Urfassung des "Fliegenden Holländer"

Am Theater an der Wien hatte gestern Abend Richard Wagners Oper "Der fliegende Holländer" Premiere - in der sogenannten Urfassung von 1841. Am Pult seines Orchesters Les Musiciens du Louvre Grenoble stand Marc Mincowski, der schon im Wagnerjahre 2013 diese Fassung ins Wiener Konzerthaus gebracht hatte. Inszeniert hat Olivier Py.

Morgenjournal, 13.11.2015

Metapher für Theater und Kunst

Was sind so die herkömmlichen Assoziationen, wenn man an den "Fliegenden Holländer" denkt? Meer, Schiffe, Seefahrer? Im Theater an der Wien kann man herkömmliche Gedanken vergessen, denn für Regisseur Olivier Py hat der "Fliegende Holländer" nichts mit realen Seeleuten und dem Leben auf dem Meer zu tun. Er versteht das Schiff als Metapher für Theater und Kunst, erzählt eine Parabel über Kunst und Künstler.

Alles wird visuell kommentiert

Der Abend beginnt mit einer durchinszenierten Ouvertüre mit der toten Senta. Dann geht's los in einem Bretterverschlag, in dem sich beim Monolog aufs Stichwort Kreuze erheben, ein Engel über die Bühne marschiert. Es wird ein kleines Häuschen herumgetragen, damit man versteht, wo Daland wohnt - pardon Donald, wir wohnen ja der Originalfassung, die in Schottland spielt bei. Durch all das tanzt begleitend und pantomimisch kommentierend Satan. Alles Gesungene wird visuell kommentiert, auch während Sentas Ballade werden im Hintergrund Sessel und Leitern herumgeschleppt und Seile gespannt. Manch einer hatte den Wunsch geäußert zu rufen: Es reicht, ich hab's verstanden.

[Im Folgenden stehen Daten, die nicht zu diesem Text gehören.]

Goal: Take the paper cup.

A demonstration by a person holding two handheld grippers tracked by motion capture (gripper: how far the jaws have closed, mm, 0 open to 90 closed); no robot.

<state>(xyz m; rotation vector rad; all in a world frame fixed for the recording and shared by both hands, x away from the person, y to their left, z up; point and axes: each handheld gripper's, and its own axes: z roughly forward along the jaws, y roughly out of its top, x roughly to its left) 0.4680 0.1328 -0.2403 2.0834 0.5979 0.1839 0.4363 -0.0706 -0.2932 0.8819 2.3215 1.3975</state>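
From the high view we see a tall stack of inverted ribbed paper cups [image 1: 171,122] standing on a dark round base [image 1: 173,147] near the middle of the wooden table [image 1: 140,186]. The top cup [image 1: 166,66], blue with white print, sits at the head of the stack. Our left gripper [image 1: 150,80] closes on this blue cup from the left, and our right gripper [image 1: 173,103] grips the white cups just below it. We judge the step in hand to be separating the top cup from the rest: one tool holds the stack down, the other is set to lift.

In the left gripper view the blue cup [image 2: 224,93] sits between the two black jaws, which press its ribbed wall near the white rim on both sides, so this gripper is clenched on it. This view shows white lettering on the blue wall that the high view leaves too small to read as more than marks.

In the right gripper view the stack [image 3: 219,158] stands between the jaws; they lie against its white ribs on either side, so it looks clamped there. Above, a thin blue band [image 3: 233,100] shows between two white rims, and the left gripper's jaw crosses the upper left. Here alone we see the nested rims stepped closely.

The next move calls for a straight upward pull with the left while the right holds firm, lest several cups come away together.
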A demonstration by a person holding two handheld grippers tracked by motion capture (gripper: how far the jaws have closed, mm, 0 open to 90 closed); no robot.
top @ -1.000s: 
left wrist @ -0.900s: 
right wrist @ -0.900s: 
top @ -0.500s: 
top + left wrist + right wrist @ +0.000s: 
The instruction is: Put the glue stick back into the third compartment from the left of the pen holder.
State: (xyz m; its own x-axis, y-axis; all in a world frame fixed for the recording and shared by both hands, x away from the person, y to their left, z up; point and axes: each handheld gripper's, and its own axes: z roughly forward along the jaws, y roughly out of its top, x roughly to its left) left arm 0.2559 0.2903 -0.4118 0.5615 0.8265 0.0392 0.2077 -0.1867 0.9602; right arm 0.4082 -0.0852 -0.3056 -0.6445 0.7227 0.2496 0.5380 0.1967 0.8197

Massiver Klang der Urfassung

Im Orchestergraben steht Marc Minkowski, seines Zeichens Originalklangspezialist mit seinen Les Musiciens du Louvre Grenoble, die auf historischen Instrumenten die Urfassung des "Holländer" spielen. Die Idee ist auch für Wien nicht neu - war schon 2013 in derselben Kombination im Wiener Konzerthaus zu hören gewesen.

Der Klang der Urfassung ist massiver als der der späteren Fassung, der Schluss ist ohne Verklärungsende. Alles ist weniger melancholisch, fast hart komponiert. Und da kommen die historischen Instrumente ins Spiel, die in dem Fall doch eher gewöhnungsbedürftig sind. Und so ziehen sich zwei Stunden ohne Pause zwischendurch gewaltig, bevor Marc Minkowski zum Schluss noch einmal furios wird.

Bravos für Ingela Brimberg und Bernhard Richter

An der Spitze der Sängerinnen und Sänger steht Ingela Brimberg (übrigens schon die Senta der Urfassung 2013 im Konzerthaus). Sie ist der Lichtblick der Premiere. Neben ihr Lars Woldt als polternder Donald, Bernhard Richter als George sprich Eric und Samuel Youn in der Titelpartie. Er forcierte sich durch den Abend, produzierte zwischendurch seltsam gerade Töne und verlegte sich zum Schluss aufs Charakterisieren statt aufs Phrasieren.

Irgendwie war es ein Abend, der wenig berührte. Am Ende gab es verdienterweise die meisten Bravorufe für Ingela Brimberg und Bernhard Richter; für alle anderen Sänger mehr oder weniger Bravos, für Olivier Py Applaus und Bravos; am ersten Rang hatten etliche Besucher die Arme verschränkte; für Marc Minkowski mischten sich in die Bravos einige Buhrufe.

Service

Die Vorstellung am 24. November wird vom Theater an der Wien per Livestream kostenpflichtig übertragen.